Starting at the line that contains "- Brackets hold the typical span" in the listing below, write out every line word for word until you have written the line that contains "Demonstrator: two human".

┄┄┄┄┄┄┄┄┄┄┄┄┄┄┄┄┄┄┄┄

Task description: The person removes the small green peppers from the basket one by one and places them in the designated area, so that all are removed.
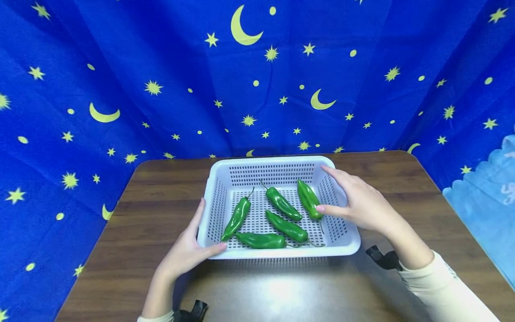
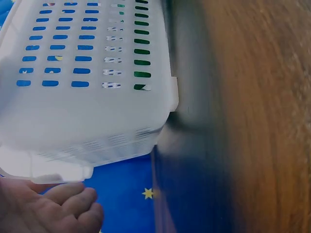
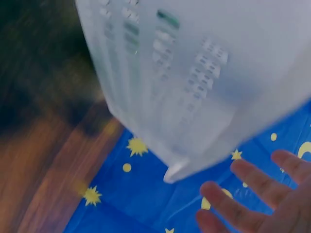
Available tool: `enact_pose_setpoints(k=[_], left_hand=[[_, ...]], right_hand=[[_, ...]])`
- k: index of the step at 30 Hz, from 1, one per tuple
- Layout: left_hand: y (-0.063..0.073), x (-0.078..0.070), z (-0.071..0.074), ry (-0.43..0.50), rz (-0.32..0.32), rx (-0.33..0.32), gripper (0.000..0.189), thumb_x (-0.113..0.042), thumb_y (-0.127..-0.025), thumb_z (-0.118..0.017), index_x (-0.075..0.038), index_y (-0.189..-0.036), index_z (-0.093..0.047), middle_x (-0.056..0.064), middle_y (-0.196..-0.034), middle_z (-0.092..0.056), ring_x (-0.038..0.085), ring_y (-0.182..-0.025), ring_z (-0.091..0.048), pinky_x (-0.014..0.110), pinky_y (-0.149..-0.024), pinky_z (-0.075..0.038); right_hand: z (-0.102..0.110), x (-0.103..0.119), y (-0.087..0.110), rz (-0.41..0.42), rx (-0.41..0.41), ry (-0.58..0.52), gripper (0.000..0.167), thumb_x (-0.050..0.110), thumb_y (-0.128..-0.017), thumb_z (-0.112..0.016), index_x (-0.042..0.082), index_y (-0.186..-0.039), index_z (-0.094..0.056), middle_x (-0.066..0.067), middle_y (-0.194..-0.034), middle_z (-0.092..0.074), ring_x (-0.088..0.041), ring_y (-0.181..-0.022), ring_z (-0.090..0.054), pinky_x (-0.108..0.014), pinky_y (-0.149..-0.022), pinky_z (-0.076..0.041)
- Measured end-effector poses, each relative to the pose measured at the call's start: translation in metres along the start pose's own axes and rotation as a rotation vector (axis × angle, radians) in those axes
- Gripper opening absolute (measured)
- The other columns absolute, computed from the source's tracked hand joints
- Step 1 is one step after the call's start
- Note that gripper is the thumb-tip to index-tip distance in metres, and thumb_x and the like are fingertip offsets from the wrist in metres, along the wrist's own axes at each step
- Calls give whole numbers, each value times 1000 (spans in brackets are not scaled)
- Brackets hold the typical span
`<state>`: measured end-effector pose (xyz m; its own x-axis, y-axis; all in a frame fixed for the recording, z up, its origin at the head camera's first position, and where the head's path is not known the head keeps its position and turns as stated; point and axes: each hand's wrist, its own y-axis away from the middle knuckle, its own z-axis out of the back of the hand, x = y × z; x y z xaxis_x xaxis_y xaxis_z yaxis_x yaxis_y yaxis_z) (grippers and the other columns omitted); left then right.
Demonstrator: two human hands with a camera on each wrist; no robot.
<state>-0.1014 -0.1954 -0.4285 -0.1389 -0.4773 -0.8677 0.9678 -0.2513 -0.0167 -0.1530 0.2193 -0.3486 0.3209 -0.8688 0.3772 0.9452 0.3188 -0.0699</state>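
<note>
A white perforated plastic basket [image 1: 281, 253] holds several long green peppers [image 1: 262, 240] with thin stems. At its front left corner my left hand [image 1: 185, 250] grips the rim, thumb over the top and fingers along the outside. In the left wrist view the curled fingers of the left hand [image 2: 68, 206] lie just under the rim. My right hand [image 1: 362, 199] is spread over the right side, its thumb in front of the rightmost pepper [image 1: 307, 197] and a fingertip at the back right corner. Its fingers [image 3: 262, 182] are spread apart outside the wall in the right wrist view.
The basket is at the brown wooden table [image 1: 161, 192], toward its far edge. Behind it hangs a blue curtain [image 1: 181, 58] with yellow moons and stars. Light blue cloth [image 1: 483, 201] hangs at the right edge. Black straps [image 1: 384, 258] circle both wrists.
</note>
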Motion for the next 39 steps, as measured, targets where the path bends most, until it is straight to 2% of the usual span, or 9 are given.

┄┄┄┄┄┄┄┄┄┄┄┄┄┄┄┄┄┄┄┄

### [Task solution]
- Brackets hold the typical span
`<state>`: measured end-effector pose (xyz m; its own x-axis, y-axis; all in a frame fixed for the recording, z up, its origin at the head camera's first position, and where the head's path is not known the head keeps its position and turns as stated; point and axes: each hand's wrist, its own y-axis away from the middle knuckle, its own z-axis out of the back of the hand, x = y × z; x y z xaxis_x xaxis_y xaxis_z yaxis_x yaxis_y yaxis_z) (grippers and the other columns omitted); left then right.
Demonstrator: two human hands with a camera on each wrist; no robot.

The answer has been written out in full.